#### [Requirement]
This exercise calls for the listing to be set down exactly.

#### [Supplied data]
↓
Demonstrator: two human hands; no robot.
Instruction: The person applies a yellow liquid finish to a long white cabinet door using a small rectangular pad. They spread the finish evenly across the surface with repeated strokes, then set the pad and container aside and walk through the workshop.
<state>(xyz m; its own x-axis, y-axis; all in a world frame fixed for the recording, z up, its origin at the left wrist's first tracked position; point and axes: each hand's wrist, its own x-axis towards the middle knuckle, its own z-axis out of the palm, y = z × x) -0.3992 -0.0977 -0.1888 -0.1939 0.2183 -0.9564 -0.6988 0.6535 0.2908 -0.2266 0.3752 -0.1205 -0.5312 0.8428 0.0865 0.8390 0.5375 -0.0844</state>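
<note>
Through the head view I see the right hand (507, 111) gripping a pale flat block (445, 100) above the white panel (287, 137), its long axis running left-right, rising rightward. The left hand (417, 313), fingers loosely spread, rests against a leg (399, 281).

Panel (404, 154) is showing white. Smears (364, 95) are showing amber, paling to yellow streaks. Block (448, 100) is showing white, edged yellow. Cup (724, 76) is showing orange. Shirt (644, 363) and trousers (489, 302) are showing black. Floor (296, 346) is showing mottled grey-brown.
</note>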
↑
#### [Written reply]
Demonstrator: two human hands; no robot.
Instruction: The person applies a yellow liquid finish to a long white cabinet door using a small rectangular pad. They spread the finish evenly across the surface with repeated strokes, then set the pad and container aside and walk through the workshop.
<state>(xyz m; its own x-axis, y-axis; all in a world frame fixed for the recording, z up, its origin at the left wrist's first tracked position; point and axes: each hand's wrist, its own x-axis towards the middle knuckle, its own z-axis out of the palm, y = z × x) -0.3992 -0.0977 -0.1888 -0.1939 0.2183 -0.9564 -0.6988 0.6535 0.2908 -0.2266 0.3752 -0.1205 -0.5312 0.8428 0.0865 0.8390 0.5375 -0.0844</state>
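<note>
Through the head view I see the right hand (507, 111) gripping a pale flat block (445, 100) above the white panel (287, 137), its long axis running left-right, rising rightward. The left hand (417, 313), fingers loosely spread, rests against a leg (399, 281).

Panel (404, 154) is showing white. Smears (364, 95) are showing amber, paling to yellow streaks. Block (448, 100) is showing white, edged yellow. Cup (724, 76) is showing orange. Shirt (644, 363) and trousers (489, 302) are showing black. Floor (296, 346) is showing mottled grey-brown.
</note>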

Nothing else remains for this exercise.